*WHAT THE TASK ASKS:* In the data below, find every line with the word "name" and copy it out.

*AVAILABLE RECORDS:*
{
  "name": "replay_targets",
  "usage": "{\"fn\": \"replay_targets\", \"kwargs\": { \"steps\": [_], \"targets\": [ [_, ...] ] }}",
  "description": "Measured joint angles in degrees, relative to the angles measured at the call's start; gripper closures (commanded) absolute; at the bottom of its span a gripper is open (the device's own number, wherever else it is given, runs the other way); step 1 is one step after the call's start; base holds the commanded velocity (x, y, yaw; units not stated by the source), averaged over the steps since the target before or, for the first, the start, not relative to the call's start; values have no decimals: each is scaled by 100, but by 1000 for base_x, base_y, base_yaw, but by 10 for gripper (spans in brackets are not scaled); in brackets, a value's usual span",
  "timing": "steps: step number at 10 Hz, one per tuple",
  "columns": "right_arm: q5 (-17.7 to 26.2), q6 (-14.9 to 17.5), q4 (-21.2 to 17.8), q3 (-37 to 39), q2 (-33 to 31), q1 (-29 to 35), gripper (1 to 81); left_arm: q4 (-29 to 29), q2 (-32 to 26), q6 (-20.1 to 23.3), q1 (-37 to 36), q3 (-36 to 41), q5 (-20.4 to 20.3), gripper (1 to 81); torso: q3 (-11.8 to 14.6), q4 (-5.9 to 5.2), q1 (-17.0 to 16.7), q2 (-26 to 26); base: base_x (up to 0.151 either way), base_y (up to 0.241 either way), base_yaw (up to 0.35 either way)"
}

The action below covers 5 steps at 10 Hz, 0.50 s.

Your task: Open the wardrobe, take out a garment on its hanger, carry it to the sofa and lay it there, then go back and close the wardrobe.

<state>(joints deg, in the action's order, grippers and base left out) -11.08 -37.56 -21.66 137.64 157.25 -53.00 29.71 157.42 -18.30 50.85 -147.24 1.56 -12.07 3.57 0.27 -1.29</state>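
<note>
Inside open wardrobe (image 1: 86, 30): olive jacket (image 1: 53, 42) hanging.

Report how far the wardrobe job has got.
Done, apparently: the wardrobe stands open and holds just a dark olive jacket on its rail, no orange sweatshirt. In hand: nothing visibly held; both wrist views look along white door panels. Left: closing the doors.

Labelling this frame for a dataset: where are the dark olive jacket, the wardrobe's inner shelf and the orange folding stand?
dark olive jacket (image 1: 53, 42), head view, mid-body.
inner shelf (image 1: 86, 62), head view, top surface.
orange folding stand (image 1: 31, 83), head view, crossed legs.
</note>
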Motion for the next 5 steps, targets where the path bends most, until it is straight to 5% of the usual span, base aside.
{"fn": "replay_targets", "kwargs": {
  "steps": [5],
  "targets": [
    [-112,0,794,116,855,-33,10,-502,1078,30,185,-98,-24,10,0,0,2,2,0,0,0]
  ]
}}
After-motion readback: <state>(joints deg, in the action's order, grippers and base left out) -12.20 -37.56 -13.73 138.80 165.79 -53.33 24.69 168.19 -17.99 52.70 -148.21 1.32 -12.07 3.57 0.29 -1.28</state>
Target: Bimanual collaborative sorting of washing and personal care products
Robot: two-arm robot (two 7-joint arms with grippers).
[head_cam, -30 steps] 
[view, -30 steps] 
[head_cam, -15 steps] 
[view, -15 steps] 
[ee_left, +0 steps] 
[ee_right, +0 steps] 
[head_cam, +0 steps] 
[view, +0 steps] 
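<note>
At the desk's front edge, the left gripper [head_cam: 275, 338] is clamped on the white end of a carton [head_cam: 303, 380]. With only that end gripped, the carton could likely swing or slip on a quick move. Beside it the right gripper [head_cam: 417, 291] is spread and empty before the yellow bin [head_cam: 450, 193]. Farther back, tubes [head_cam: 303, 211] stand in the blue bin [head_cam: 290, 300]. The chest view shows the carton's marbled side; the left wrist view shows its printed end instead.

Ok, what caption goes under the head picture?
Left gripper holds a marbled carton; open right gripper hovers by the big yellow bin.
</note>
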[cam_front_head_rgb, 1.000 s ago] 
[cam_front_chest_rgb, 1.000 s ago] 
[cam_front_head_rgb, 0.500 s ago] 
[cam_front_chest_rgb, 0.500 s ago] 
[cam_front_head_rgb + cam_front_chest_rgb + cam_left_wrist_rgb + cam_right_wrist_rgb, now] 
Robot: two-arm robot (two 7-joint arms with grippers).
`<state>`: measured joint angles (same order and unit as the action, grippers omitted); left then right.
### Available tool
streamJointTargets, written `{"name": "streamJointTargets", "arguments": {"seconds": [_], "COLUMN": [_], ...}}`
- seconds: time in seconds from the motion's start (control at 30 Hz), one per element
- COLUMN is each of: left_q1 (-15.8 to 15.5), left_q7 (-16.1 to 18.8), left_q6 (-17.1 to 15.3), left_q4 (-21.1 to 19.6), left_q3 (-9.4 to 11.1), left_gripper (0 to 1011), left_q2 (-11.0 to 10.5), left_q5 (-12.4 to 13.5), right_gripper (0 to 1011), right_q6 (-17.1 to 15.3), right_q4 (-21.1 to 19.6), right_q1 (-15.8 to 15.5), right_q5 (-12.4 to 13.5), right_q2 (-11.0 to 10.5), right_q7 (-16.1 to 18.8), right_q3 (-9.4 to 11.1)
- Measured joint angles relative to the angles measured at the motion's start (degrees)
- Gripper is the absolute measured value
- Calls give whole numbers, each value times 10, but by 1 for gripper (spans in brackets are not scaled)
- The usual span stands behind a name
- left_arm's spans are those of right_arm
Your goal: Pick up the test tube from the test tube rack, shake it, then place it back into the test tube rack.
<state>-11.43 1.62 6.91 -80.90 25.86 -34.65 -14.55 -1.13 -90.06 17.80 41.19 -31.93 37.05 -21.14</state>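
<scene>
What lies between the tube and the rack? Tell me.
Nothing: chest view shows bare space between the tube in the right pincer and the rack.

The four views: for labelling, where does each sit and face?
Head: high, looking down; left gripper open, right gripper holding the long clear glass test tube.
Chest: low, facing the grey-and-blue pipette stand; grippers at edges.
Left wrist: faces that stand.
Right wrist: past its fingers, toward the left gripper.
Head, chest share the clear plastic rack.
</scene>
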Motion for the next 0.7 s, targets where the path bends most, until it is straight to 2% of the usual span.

*FINISHED TASK:*
  "name": "replay_targets",
streamJointTargets, written `{"name": "streamJointTargets", "arguments": {"seconds": [_], "COLUMN": [_], ...}}`
- The usual span stands behind a name

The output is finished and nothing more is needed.